March 1998

Use of a vital capacity maneuver to prevent atelectasis after cardiopulmonary bypass: an experimental study.

Magnusson L, Zemgulis V, Tenling A, Wernlund J, Tyden H, Thelin S, Hedenstierna G; Anesthesiology 1998; 88:134-42

[ see abstract below ]

Cardiopulmonary bypass (CPB) may have adverse effects on postoperative pulmonary function via two mechanisms: inflammatory lung injury, caused by contact activation of mediators by perfusion of blood through the extracorporeal circuit, and atelectasis, caused by allowing the lungs to collapse during CPB. It is not uncommon to observe an increase in intrapulmonary shunt (Qs/Qt) to 20-25% in the postoperative period. This may contribute to prolongation of postoperative ventilation time and length of ICU stay.

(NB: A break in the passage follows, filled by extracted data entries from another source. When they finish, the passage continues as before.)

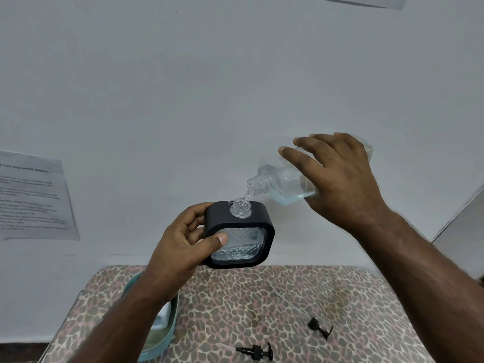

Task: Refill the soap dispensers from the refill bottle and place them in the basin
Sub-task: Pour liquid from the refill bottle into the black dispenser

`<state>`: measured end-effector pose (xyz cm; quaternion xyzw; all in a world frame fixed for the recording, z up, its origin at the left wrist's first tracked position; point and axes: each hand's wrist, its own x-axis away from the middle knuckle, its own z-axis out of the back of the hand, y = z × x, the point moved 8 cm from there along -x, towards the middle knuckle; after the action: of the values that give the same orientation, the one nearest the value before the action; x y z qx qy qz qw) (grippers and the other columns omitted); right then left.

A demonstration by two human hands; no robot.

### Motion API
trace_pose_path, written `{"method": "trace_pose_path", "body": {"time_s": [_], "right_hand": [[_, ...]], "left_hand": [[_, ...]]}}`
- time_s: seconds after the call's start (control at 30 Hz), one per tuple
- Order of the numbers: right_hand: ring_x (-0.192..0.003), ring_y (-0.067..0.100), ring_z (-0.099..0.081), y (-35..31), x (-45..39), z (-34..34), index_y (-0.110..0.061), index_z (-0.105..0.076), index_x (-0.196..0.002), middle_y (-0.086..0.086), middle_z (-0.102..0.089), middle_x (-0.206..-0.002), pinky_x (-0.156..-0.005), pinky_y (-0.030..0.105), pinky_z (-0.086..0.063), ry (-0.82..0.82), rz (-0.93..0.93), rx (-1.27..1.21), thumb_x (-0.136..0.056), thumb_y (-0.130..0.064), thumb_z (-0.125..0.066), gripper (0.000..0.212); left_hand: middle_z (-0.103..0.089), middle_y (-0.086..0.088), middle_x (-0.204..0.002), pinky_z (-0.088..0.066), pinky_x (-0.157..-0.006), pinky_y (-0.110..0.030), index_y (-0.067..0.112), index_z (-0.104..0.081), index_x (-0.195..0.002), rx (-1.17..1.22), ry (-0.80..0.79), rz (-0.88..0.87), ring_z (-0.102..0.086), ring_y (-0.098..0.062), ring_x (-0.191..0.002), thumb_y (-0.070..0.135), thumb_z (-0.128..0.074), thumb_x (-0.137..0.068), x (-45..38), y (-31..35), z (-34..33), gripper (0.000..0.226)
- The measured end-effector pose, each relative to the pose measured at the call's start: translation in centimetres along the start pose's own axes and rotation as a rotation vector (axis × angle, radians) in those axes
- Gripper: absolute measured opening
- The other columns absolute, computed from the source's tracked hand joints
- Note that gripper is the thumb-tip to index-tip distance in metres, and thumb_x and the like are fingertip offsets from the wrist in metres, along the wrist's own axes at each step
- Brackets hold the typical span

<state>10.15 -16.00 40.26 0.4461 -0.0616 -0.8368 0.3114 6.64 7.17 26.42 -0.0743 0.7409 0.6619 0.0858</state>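
a: where's the soap dispenser (pixel 239 235) right now?

b: off the bench, held up in front of the wall. the left hand (pixel 180 242) grips its black frame from the left side, thumb pressed across the front near the patterned clear panel, fingers wrapped behind. its open neck points up and slightly away

a: and the refill bottle (pixel 285 180)?

b: up and to the right of the dispenser, tipped so its long axis slopes down to the left, mouth lowest. the right hand (pixel 337 179) grasps its body from above, fingers spread over the top. a thin clear stream runs from the bottle mouth into the dispenser neck; the two openings are very near but i'd say not touching

a: so what does the next bit hinge on?

b: keeping the bottle mouth directly above that narrow neck. the bottle sits on the right hand's side, the dispenser on the left's, so either can correct. the dispenser looks only partly filled, so my guess is pouring goes on

a: anything below?

b: two black pump heads lie on the leopard-print bench, one (pixel 255 351) near the front edge, another (pixel 320 327) to the right with its tube. the basin (pixel 167 331) is at lower left, partly hidden by the left forearm, nearer the left hand
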Motion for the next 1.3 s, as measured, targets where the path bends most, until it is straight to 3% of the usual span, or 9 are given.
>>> {"method": "trace_pose_path", "body": {"time_s": [0.43, 0.87, 1.3], "right_hand": [[-0.127, 0.038, -0.056, 0.04, -0.07, -0.08, -0.023, -0.052, -0.143, 0.012, -0.060, -0.141, -0.106, 0.059, -0.037, 0.005, 0.019, 0.002, -0.071, -0.014, -0.087, 0.080], [-0.127, 0.039, -0.056, -0.08, -0.27, 0.04, -0.022, -0.053, -0.143, 0.012, -0.060, -0.141, -0.106, 0.059, -0.036, 0.013, 0.044, 0.012, -0.073, -0.012, -0.083, 0.077], [-0.126, 0.040, -0.056, -0.56, -0.37, 0.45, -0.021, -0.055, -0.142, 0.014, -0.060, -0.140, -0.106, 0.060, -0.037, 0.010, 0.054, 0.020, -0.069, -0.012, -0.086, 0.079]], "left_hand": [[-0.075, 0.001, -0.119, -0.062, -0.071, -0.032, 0.039, -0.070, -0.115, -0.004, 0.000, -0.005, -0.076, -0.020, -0.105, 0.015, -0.075, -0.078, -0.27, -0.15, 0.08, 0.045], [-0.075, 0.000, -0.119, -0.063, -0.071, -0.036, 0.029, -0.066, -0.123, -0.006, 0.002, 0.006, -0.076, -0.021, -0.105, 0.015, -0.075, -0.078, -0.10, -0.22, 0.17, 0.049], [-0.075, 0.000, -0.118, -0.062, -0.070, -0.034, 0.029, -0.066, -0.122, -0.003, 0.006, 0.009, -0.076, -0.021, -0.104, 0.015, -0.075, -0.077, 0.04, -0.14, 0.14, 0.049]]}}
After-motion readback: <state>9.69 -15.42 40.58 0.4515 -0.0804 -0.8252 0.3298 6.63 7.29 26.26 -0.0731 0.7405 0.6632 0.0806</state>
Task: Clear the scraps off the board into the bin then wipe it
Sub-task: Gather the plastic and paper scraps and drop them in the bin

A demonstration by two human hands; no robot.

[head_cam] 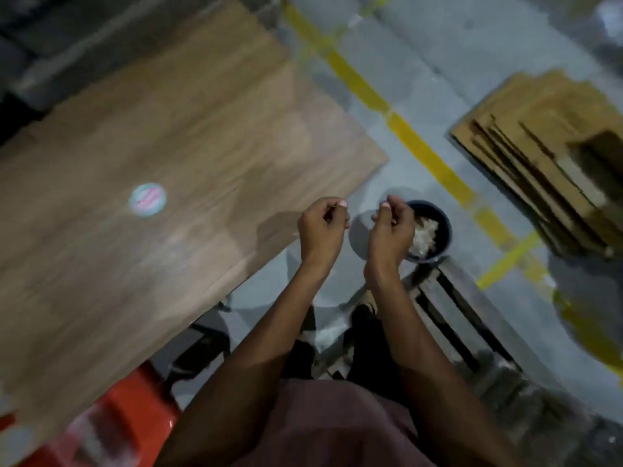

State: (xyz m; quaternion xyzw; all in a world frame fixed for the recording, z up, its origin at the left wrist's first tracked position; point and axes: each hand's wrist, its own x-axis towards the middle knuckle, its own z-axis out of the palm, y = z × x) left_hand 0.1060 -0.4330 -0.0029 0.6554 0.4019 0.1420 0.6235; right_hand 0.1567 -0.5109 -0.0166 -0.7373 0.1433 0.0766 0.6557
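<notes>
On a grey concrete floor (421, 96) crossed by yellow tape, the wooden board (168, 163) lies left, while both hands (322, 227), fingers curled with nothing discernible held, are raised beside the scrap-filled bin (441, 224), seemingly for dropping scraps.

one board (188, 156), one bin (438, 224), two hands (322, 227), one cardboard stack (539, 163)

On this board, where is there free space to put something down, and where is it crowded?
The board is bare nearly everywhere; only a round striped object sits left of centre. Free patches lie beyond it and toward the near corner. The crowded spot is the right edge, where both hands hang beside the bin.
</notes>
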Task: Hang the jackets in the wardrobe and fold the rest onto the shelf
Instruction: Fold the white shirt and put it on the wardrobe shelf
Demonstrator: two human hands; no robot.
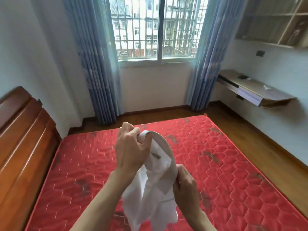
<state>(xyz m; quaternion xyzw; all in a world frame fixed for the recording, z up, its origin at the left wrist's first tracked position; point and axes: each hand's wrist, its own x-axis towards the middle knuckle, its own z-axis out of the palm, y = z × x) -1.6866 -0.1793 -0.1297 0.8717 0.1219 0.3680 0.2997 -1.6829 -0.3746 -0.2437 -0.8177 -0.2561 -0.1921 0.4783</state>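
Observation:
A white shirt (150, 189) hangs in the air over the red quilted mattress (216, 164). My left hand (130, 150) grips the top of its collar, raised above the bed. Lower and nearer to me, my right hand (185, 182) pinches the other end of the collar band. A small dark label shows inside the neck. The rest of the shirt dangles crumpled between my forearms, its lower end near the frame's bottom edge. No wardrobe is in view.
A brown wooden headboard (21, 139) runs along the left of the bed. Beyond the bed are a barred window (156, 29) with blue curtains and wooden floor. A wall-mounted desk (255, 90) and open wooden shelves (275, 20) are on the right wall.

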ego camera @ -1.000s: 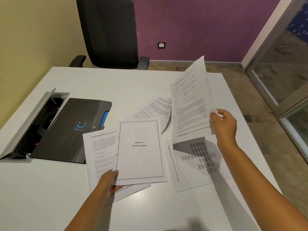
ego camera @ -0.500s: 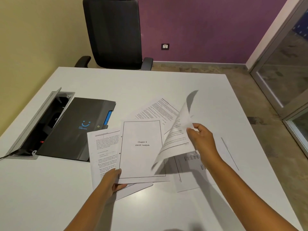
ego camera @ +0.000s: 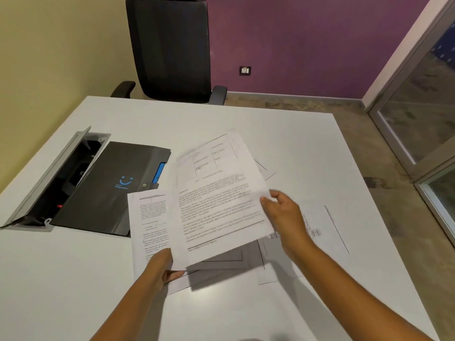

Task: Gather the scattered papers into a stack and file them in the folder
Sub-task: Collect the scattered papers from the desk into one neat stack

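While the print on the sheets is too blurred to read, the dark folder (ego camera: 110,188) shows only a blue smiley logo and lies closed on the white table (ego camera: 283,134), left of the papers. The right hand (ego camera: 283,215) pinches the right edge of a text sheet (ego camera: 216,200), raised over the pile (ego camera: 147,227), whose near edge the left hand (ego camera: 160,267) grips.

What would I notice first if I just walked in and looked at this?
Probably the big printed page in mid-table, pinched at its right edge by the right hand and held over other sheets that the left hand holds. Next, the dark folder with a blue smiley, lying to the left.
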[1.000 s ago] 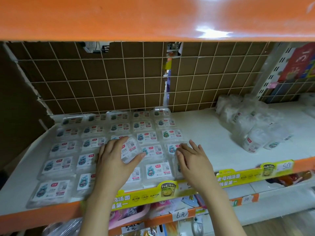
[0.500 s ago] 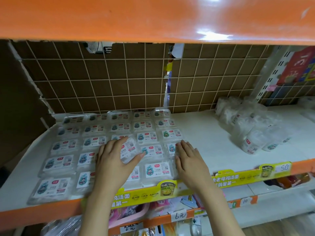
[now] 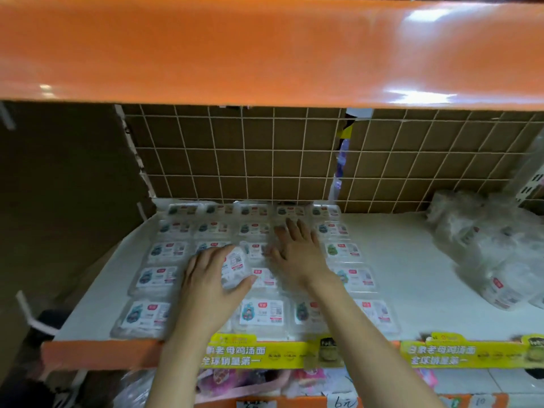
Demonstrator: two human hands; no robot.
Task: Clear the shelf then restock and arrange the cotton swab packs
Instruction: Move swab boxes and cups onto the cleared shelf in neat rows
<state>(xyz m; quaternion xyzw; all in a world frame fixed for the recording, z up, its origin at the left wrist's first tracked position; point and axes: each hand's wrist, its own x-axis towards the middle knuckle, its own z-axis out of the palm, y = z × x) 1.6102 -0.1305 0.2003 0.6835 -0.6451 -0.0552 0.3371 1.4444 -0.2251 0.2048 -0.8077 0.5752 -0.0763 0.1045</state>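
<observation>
Several clear cotton swab packs (image 3: 154, 279) with white labels lie flat in neat rows on the left half of the white shelf (image 3: 406, 278). My left hand (image 3: 210, 285) grips one loose, rounded swab pack (image 3: 234, 267) above the laid rows, fingers and thumb curled round it. My right hand (image 3: 297, 253) lies flat with spread fingers on the packs in the middle rows, further back than my left hand. A heap of more swab packs (image 3: 488, 257) in clear wrapping sits at the right of the shelf.
An orange shelf (image 3: 265, 51) hangs low overhead. A wire grid over brown cardboard (image 3: 250, 160) backs the shelf. Yellow label strips (image 3: 259, 353) run along the orange front edge. Goods and price tags fill the lower shelf (image 3: 265, 384).
My right hand has moved from the right edge of the front rows up and back onto the middle rows. The view shifted left and closer. My left hand keeps holding its pack.
</observation>
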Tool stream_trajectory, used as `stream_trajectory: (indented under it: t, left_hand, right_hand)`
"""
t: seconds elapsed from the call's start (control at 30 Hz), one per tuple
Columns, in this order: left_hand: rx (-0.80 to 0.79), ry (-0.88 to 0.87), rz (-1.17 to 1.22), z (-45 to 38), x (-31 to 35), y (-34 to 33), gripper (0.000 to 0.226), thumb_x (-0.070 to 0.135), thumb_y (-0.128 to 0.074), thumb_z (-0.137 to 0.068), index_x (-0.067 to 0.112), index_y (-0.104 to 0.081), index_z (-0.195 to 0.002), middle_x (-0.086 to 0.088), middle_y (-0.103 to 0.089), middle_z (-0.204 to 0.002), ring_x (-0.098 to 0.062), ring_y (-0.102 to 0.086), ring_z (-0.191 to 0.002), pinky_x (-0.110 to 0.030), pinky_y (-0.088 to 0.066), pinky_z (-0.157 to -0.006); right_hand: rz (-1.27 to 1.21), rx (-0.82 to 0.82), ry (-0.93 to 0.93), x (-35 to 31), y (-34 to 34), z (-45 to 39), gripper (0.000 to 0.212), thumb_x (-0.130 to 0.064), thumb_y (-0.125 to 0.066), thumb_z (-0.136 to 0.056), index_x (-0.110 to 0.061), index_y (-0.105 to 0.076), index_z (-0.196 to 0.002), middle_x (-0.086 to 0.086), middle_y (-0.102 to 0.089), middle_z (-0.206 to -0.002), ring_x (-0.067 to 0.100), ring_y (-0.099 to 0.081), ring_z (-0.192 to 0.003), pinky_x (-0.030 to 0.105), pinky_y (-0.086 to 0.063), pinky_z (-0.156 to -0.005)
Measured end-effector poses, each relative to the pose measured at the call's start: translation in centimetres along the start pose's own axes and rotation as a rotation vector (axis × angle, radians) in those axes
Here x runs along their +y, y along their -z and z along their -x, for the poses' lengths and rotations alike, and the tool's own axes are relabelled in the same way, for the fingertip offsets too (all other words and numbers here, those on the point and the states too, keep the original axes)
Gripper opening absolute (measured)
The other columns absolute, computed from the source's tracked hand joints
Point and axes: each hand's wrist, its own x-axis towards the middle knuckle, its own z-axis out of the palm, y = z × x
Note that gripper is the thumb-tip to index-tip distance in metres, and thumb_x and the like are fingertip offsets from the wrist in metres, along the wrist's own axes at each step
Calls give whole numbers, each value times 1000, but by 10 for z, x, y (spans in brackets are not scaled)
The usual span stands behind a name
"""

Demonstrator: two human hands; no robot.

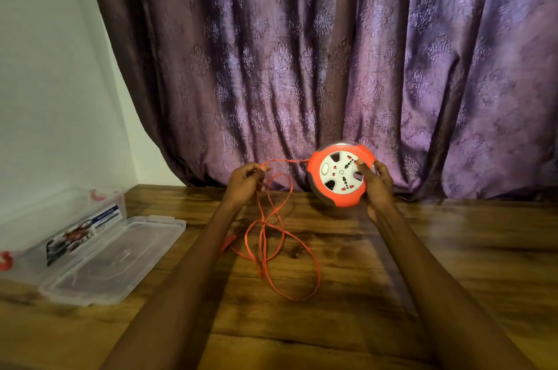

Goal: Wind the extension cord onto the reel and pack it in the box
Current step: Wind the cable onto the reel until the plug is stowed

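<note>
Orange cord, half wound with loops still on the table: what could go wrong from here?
The loose cord lies in crossed loops on the table, so it may knot or snag as the left hand feeds it. The reel is held in the air by the right hand alone and could slip if the cord jerks.

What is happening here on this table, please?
A person is winding an orange extension cord onto a round orange reel. The right hand grips the reel, and the left hand pinches the cord. Loose loops lie on the wooden table. The clear plastic box stands open.
</note>
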Motion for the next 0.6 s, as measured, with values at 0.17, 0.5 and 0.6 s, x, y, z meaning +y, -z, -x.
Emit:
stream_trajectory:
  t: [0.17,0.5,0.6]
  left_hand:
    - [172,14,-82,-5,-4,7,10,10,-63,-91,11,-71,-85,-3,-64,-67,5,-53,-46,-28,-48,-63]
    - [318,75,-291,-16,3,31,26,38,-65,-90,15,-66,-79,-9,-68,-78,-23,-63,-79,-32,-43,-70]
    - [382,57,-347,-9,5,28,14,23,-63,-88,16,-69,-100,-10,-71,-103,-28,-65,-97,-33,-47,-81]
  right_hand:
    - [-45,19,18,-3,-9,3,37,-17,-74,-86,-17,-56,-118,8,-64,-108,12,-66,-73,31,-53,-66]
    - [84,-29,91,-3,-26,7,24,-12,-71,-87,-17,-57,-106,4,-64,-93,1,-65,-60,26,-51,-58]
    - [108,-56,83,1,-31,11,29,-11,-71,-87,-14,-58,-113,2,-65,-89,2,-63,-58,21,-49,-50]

In a pig model, Magnusson et al¹ demonstrated by means of computer tomography scans that atelectasis induced by lung collapse during CPB may occupy up to 35% of the total lung area, and that its extent correlates well with hypoxemia and intrapulmonary shunting.

Over the years, various maneuvers have been designed in an attempt to prevent or reverse atelectasis that occurs during CPB. These have included continuous positive airway pressure and maintenance of standard mechanical ventilation during CPB. Results have been conflicting: some studies have indicated improved lung function, some have indicated no change and some have even demonstrated a worsening of lung function with these maneuvers. Even when a benefit is seen, it may not be sustained for more than 5 hours into the postoperative period.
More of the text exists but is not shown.